Residents expressed mixed reactions during a question and answer session with Carmalt and small group discussions. Concerns included drivers “running” the roundabout like a red light or not yielding to other vehicles. Residents pointed out that traffic also snarls at the greenwood Lake Turnpike and Skyline Drive intersection and questioned whether improvements at one intersection would be negated by other troublesome intersections.
Still other residents feared that a major accident inside the roundabout would back up traffic or prevent emergency vehicles from getting through.
“Unless a truck jack-knifed or there was a multi-car pile up, you’re not going to have the roundabout cluttered to prevent cars from getting around,” Carmalt said. “Roundabouts are a demonstrated improvement to safety.
Dorothy Ayers, a senior who lives on Cupsaw Avenue, questioned whether people would drive responsibly in a roundabout.
‘As it is now, drivers see people with gray hair and they think they can go sneak in right before you,” she said during a small group discussion. “There is this understanding if they see you have gray hair.”
Residents did not get answers to the questions of how long construction on a roundabout would last or how traffic would be managed during the construction phase.
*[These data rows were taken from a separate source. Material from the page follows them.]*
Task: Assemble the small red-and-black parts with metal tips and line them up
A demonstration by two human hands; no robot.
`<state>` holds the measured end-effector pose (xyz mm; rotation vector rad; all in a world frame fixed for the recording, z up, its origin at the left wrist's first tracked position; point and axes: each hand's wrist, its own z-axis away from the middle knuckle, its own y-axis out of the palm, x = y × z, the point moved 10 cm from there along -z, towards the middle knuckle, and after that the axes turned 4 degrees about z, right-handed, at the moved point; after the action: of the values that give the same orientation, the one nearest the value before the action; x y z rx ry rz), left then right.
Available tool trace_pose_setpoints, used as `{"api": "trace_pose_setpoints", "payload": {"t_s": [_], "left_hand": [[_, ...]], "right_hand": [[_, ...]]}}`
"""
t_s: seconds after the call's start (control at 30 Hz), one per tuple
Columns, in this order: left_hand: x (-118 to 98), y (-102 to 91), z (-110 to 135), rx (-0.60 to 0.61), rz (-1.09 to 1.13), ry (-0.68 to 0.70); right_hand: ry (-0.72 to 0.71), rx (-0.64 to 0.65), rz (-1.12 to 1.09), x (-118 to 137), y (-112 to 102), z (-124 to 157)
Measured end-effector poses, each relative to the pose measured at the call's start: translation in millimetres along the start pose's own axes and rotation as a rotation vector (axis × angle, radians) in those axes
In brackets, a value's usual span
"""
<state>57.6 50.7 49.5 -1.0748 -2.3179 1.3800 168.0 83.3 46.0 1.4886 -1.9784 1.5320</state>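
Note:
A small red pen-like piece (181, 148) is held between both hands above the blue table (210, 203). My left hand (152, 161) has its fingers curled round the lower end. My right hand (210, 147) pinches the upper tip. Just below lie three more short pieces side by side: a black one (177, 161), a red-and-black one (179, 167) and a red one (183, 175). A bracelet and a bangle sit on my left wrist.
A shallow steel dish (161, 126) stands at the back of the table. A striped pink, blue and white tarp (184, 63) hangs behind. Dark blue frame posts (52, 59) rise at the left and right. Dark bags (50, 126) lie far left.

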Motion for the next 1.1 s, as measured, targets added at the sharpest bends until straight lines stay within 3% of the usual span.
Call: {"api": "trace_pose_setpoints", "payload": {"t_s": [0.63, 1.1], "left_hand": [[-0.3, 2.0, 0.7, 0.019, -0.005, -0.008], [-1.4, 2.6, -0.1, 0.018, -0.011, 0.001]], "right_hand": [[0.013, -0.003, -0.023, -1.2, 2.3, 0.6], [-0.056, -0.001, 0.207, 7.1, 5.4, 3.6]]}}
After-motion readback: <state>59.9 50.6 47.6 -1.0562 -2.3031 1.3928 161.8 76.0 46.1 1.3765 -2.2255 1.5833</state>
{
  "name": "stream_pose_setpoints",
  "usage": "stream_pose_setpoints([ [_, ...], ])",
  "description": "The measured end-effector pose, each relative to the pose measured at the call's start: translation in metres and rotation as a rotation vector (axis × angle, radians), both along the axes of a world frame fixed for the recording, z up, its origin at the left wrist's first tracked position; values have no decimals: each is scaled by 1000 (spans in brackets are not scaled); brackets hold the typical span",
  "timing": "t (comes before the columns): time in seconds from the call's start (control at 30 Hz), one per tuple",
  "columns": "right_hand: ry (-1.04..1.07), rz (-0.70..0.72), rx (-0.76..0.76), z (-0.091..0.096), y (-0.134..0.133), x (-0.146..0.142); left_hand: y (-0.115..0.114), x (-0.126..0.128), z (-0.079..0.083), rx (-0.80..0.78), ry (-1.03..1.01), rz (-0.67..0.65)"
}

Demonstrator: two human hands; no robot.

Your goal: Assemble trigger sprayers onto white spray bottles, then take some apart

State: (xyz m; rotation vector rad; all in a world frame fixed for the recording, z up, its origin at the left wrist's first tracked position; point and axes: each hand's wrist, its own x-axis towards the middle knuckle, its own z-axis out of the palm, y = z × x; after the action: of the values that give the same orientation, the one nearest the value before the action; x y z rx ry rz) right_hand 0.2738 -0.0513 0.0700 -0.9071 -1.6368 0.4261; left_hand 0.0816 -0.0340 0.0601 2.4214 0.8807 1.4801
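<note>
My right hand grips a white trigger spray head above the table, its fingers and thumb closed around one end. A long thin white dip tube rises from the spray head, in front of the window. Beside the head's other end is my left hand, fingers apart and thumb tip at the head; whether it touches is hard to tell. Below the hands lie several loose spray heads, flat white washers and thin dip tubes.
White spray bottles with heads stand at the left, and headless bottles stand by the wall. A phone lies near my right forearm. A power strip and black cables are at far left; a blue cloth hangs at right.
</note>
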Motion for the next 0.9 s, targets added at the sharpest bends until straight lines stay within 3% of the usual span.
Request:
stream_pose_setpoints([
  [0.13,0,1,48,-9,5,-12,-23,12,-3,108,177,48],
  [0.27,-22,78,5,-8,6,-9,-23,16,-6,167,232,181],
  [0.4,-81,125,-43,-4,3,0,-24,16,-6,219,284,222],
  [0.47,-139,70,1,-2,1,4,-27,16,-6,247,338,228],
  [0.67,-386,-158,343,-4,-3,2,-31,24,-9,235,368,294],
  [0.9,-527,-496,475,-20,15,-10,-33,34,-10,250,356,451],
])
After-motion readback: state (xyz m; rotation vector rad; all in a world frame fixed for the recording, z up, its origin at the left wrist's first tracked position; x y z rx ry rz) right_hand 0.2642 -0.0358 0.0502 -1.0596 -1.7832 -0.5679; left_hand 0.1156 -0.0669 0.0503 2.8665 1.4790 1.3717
Overall, little consensus was reached on a solution for the intersection and whether residents support the idea of roundabouts. Of the five groups that participated in discussions, one informal survey found that eight people preferred a traffic signal be built and five supported a roundabout.
Four people had not established an opinion because they said they needed more information or were in support of one roundabout, not two, being construction along Skyline Drive. Another group was largely in favor of a traffic light, one group leader reporter.
The general consensus, several group leaders said, was that more information is needed on all of the alternatives available. Several people suggested a referendum question be put before voters on the issue.
“This is not the last you’re going to hear about this,” the mayor said afterwards. “I’m sure it will come up again and I’m sure people will reach out with their opinions. I think we should improve the intersection right now to make it safer while we’re waiting on a decision. I will ask the county to do that.”